PROOF. Translate everything into conjunctive normal form:
Clauses: [~A + P,~B + Q,A + B]
Query: P + Q
Assume, for the sake of contradiction,
~P * ~Q.
Then we may reason as follows.
The clauses
[A + B,~A + P]
imply
P + B.
The clauses
[~B + Q,~Q]
imply
~B.
The clauses
[P + B,~P]
imply
B.
The clauses
[B,~B]
imply
[].
But this is the empty clause, a contradiction!
Our original statement must follow.
Q.E.D.
This proof is circular of course, but shows the power of the resolution rule.
To install prop, first install the Haskell Tool
Stack for your platform, then
run the following command inside the project's directory:
stack build
You can then run prop with
stack exec -- prop
To make it easier, you can run
stack install
which should then let you just call prop directly, as in
prop ./tests/frege.prop
To run the test suite, try
stack test
The full "resolution" algorithm that prop uses is the repeated application of
the resolution rule. It goes like this:
-
Assume the negation of the desired statement.
-
Resolve until you reach a contradiction or cannot resolve any further.
-
If you reach a contradiction, then the original statement must have been true. (Assuming that your initial clauses were consistent!)
-
If you cannot resolve any further, then the statement does not follow from your clauses.
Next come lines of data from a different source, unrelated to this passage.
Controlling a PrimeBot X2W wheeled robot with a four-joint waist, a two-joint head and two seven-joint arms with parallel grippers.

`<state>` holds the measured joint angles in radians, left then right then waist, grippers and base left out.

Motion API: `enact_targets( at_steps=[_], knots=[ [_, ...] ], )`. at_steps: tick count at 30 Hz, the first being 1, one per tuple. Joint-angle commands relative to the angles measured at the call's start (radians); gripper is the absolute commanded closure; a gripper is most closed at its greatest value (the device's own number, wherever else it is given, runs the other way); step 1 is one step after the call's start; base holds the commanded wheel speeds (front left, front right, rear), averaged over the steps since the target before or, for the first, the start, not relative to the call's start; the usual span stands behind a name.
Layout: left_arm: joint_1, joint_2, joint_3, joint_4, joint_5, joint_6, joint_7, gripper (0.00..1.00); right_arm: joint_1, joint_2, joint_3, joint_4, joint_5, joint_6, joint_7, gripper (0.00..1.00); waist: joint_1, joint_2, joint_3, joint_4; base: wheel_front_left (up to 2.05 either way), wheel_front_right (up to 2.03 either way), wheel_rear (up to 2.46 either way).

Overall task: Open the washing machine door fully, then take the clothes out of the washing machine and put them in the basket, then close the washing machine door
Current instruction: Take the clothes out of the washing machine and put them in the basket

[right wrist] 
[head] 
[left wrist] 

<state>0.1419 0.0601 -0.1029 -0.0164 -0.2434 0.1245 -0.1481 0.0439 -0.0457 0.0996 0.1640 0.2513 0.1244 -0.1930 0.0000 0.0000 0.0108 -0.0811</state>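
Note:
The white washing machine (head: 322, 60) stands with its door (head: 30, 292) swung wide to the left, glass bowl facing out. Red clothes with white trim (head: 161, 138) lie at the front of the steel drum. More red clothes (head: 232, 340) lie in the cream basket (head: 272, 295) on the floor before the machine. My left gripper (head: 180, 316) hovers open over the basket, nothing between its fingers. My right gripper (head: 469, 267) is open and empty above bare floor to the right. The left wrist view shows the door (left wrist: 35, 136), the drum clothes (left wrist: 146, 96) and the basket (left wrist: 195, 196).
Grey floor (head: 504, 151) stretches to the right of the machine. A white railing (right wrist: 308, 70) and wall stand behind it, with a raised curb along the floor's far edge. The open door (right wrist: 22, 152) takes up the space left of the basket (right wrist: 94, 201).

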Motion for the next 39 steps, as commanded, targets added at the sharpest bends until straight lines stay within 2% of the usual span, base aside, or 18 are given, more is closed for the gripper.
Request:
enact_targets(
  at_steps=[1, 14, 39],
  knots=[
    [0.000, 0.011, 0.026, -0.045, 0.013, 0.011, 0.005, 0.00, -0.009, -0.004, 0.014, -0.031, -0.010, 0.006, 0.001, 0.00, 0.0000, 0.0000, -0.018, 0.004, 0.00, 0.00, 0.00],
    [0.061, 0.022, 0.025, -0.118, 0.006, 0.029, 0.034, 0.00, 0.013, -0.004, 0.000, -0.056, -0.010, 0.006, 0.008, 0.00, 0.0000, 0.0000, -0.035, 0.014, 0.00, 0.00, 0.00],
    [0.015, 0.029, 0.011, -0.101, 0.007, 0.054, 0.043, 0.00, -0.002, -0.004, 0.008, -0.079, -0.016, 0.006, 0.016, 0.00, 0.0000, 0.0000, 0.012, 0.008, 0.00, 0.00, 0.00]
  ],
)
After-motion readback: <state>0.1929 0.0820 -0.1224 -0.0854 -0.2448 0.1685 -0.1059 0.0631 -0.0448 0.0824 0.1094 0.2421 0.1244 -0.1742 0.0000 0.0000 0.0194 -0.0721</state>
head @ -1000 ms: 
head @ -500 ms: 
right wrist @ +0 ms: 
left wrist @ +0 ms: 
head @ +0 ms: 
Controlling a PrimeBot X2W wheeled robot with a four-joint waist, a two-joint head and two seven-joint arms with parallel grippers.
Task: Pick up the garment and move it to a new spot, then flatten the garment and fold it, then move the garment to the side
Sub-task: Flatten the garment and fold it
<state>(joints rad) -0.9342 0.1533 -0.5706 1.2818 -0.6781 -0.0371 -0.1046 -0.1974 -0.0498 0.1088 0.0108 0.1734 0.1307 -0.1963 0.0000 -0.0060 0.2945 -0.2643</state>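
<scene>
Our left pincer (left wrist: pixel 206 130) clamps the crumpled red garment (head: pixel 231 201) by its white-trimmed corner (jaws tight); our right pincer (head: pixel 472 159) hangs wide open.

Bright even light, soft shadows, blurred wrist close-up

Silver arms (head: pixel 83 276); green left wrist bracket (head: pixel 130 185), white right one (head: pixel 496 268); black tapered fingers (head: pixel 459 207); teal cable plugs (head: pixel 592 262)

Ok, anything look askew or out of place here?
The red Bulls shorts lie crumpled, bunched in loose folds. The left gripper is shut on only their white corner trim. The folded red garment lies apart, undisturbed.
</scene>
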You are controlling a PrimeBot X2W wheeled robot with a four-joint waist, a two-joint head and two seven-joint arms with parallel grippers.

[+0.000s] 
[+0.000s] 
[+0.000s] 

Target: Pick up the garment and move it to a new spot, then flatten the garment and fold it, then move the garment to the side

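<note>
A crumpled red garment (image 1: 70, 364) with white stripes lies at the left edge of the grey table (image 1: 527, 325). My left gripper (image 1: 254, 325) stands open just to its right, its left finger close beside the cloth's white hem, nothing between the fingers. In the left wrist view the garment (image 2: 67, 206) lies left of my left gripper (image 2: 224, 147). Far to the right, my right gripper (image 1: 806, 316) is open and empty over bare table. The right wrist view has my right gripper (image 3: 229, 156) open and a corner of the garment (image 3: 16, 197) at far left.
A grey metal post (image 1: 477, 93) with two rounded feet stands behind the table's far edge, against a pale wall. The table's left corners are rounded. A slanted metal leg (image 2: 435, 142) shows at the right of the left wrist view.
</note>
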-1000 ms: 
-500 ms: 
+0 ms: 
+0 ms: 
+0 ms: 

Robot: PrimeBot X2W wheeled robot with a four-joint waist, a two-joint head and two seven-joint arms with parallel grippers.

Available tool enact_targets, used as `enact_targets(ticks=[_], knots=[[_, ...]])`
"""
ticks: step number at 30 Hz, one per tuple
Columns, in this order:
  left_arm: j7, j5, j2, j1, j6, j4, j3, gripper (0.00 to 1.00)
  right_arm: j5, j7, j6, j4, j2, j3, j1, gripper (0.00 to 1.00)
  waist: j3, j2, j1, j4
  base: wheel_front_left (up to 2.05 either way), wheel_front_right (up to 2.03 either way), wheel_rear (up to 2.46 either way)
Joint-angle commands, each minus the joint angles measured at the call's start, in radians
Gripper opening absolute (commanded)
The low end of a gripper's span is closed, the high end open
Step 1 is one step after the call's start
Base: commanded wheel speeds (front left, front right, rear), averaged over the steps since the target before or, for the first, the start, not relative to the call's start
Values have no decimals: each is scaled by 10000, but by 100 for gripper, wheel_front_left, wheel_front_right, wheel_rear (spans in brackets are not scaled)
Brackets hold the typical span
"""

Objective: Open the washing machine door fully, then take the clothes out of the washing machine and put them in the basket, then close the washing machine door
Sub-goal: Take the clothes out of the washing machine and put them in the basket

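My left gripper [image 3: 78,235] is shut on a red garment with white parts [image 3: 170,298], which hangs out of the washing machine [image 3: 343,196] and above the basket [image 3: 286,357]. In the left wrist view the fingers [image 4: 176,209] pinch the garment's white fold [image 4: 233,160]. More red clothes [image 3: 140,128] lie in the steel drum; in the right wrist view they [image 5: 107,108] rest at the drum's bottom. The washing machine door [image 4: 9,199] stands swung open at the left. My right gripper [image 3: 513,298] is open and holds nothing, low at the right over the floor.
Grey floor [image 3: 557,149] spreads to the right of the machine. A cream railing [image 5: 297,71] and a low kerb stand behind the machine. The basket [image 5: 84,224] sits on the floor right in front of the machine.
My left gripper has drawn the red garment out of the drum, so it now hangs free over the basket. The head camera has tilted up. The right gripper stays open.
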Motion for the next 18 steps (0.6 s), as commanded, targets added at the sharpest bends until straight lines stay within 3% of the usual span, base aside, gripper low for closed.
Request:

This procedure is complete (it will always find an answer) and sound (that answer is always correct).
In the current implementation, the program actually finds the shortest possible proof by contradiction.
All theorems in propositional logic are "routine" to prove, in the sense that
a computer can easily do it. prop is one such way to do this. Given a theorem
in propositional logic, we must only give prop the hypotheses as clauses, and
then ask if the conclusion can be proven from them. Below are two examples of
this: Frege's theorem and Peirce's law.
In propositional logic, Frege's theorem is the tautology
(P -> (Q -> R)) -> ((P -> Q) -> (P -> R))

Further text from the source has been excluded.